In short, the seller shall not be liable for any defects the buyer learned or should have learned -unless they give warranties that such defects do not exist- during the due diligence review.
Therefore, it is vital that the due diligence review is conducted with utmost care, considering the seller can avoid liability by claiming that the defect should have been known from the information and/or documents they disclosed during the due diligence review, but the buyer’s consultants did not notice the said defect. The fact that the buyer knew or should have known about the defect must be proven by the seller; however, since it is difficult to prove this issue, it is recommended that the matters that the buyer knows or should know to be regulated in the contract. In any case, keeping a copy of all information and/or documents provided during the due diligence review would be a good strategy on the seller’s side, since they may not be able to access those after the closing.
In practice, the effect of due diligence to the seller’s liability is an important issue during the negotiation phase. The seller aims to confirm all of the information and documents provided during the review is known to the buyer through putting a clause in the share purchase agreement.
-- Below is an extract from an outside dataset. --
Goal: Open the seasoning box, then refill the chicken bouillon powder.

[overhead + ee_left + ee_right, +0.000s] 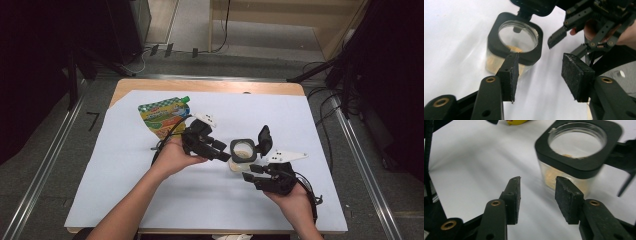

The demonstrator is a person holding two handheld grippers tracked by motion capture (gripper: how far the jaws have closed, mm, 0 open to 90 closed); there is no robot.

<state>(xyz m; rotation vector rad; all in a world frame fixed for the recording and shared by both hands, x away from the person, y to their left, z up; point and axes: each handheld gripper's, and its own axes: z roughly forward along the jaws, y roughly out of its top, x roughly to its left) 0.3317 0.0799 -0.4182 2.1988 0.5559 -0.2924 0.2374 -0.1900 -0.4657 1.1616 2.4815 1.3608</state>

This strategy called the general disclosure concept, poses a clear risk for the buyer, especially in case of a review process with a multitude of information and documents.
On the other hand, the buyer would like to include all matters that relieve seller of their liability in the agreement. In this scenario, the parties draft a disclosure letter as an addendum to the contract that identifies all of the issues for which the seller will not be liable for.
According to the TCO art. 222, the seller will not be liable for the defects the buyer knows or should have known. Thus, the information and documents disclosed during the due diligence review, which is extremely frequent in M&A practice, may lead to non-liability of the seller. In such cases, disputes may arise regarding various issues, such as the scope of seller’s liability and the defects that could have been understood from the disclosed documents. In order to avoid these problems after the acquisition, it is recommended that the seller and the buyer mutually determine the disclosed matters and agree on the liability regime in the contract.